Pyrénées-Atlantiques: un hôpital public veut lever 1,5 million d'euros via un "emprunt citoyen"

Le centre hospitalier de la côte Basque lance mercredi un "emprunt citoyen": il propose aux habitants d'investir pour participer au "fonctionnement courant" de l'établissement et espère lever ainsi 1,5 million d'euros, la plus grosse opération du genre en France.

L'établissement "propose aux citoyens de participer directement au financement de ses besoins de trésorerie liés aux achats indispensables aux soins: médicaments, dispositifs médicaux, vaccins ou matériel de prélèvement", écrit dans un communiqué le centre hospitalier, établi sur plusieurs sites notamment à Bayonne et Saint-Jean-de-Luz (Pyrénées-Atlantiques).

L'hôpital a besoin d'acheter, très régulièrement, des "ressources indispensables" aux prises en charge, des "dépenses immédiates (...) alors même que les financements institutionnels interviennent selon un calendrier différé", explique-t-il.
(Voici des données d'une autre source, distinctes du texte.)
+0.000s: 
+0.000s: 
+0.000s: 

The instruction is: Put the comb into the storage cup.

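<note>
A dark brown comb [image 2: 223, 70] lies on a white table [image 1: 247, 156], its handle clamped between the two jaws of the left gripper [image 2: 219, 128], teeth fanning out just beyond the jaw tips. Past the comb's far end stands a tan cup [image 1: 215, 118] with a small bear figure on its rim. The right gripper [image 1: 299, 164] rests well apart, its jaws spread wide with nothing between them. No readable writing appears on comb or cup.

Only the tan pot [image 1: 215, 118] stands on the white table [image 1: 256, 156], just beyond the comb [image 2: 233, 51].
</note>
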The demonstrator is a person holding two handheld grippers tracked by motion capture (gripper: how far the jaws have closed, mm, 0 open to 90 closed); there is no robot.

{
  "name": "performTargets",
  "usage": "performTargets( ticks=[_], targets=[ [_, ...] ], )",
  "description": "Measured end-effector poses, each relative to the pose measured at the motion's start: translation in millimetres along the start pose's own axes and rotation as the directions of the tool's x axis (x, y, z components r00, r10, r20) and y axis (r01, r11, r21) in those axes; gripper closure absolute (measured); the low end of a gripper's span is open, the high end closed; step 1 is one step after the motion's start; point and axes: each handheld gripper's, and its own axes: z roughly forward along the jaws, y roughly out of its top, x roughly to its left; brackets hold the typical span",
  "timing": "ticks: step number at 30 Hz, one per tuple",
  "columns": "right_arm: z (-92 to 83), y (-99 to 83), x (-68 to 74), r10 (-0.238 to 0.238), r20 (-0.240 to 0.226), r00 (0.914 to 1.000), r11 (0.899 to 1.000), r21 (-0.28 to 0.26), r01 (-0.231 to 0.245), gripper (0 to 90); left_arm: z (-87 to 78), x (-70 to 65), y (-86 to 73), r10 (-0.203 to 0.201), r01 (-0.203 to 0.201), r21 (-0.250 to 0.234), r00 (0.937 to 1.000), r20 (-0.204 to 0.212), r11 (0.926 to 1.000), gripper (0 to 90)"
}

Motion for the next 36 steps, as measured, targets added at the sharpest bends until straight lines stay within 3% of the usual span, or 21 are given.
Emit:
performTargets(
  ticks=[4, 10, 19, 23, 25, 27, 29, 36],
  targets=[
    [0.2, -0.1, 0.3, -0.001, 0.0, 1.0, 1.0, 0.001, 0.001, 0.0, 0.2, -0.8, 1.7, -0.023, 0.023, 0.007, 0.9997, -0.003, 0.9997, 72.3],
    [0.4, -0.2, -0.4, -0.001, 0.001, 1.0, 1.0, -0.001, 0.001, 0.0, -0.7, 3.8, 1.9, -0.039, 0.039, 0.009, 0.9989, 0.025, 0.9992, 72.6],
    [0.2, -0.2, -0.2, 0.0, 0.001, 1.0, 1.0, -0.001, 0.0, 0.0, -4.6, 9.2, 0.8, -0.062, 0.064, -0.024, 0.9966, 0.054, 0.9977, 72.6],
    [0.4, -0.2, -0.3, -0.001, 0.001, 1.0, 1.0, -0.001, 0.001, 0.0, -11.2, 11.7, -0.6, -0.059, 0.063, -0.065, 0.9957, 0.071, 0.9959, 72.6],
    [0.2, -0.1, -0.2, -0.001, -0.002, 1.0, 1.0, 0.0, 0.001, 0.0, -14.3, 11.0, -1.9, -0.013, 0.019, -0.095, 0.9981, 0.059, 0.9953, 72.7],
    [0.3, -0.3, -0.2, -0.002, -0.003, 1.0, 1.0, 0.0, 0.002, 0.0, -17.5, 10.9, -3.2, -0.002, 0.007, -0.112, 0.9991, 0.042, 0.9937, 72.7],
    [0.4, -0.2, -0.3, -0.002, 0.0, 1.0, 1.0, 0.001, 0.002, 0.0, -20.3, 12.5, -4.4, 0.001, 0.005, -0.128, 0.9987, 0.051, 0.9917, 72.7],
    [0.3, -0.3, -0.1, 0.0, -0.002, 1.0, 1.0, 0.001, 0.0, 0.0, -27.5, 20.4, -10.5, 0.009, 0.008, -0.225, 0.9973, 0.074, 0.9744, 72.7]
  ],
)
Chaque habitant peut placer son argent à partir de 1 euro. "Son capital lui est remboursé au terme de 12 mois", en une fois, "assorti d'un taux d'intérêt fixe de 3,1% brut annuel", une rémunération "supérieure à celle de certains livrets réglementés" (comme le Livret A, NDLR), souligne le centre hospitalier.

L'opération est réalisée via la startup Villyz, plateforme spécialisée dans ce type de financement participatif et aggréée par l'Autorité des marchés financiers. Ce financement s'ajoute aux emprunts contractés auprès des "partenaires bancaires traditionnels".

Le centre hospitalier y voit un modèle "vertueux". "D'un côté, les épargnants placent leur argent dans un produit utile, lisible et local, dont ils connaissent précisément l'impact ; de l'autre, le centre hospitalier diversifie ses sources de financement, tout en renforçant son ancrage territorial", se réjouit-il.

La plateforme Villyz a ouvert l'an dernier ce mode de financement aux hôpitaux et se revendique comme le seul acteur qui le propose. L'entreprise empoche uniquement "des frais de dossier qui dépendent du montant levé", de l'ordre de "quelques milliers d'euros" mais pas de frais d'investissement, assure son président Arthur Moraglia.

Plusieurs campagnes ont atteint leurs objectifs, notamment pour remplacer un millier de fenêtres à l'hôpital de Haguenau (Bas-Rhin), ouvrir des lits d'hospitalisation à Eure-sur-Seine (Eure), acquérir du matériel d'imagerie médicale à l'hôpital de Fréjus/Saint-Raphaël, ou pour deux Ehpad (établissement d'hébergement pour personnes âgées dépendantes) de la vallée de la Roya. Les montants étaient toutefois inférieurs à celui attendu dans les Pyrénées-Atlantiques.

Une autre campagne est en cours pour créer une "Maison des femmes Santé" dédiée aux victimes de violences conjugales au CHU de Limoges.

Ces opérations s'inscrivent dans un contexte financier tendu: le déficit des hôpitaux à atteint "2,7 à 2,9 milliards d'euros" en 2024, se creusant à un niveau record depuis 2005, selon la Direction des statistiques des ministères sociaux (Drees).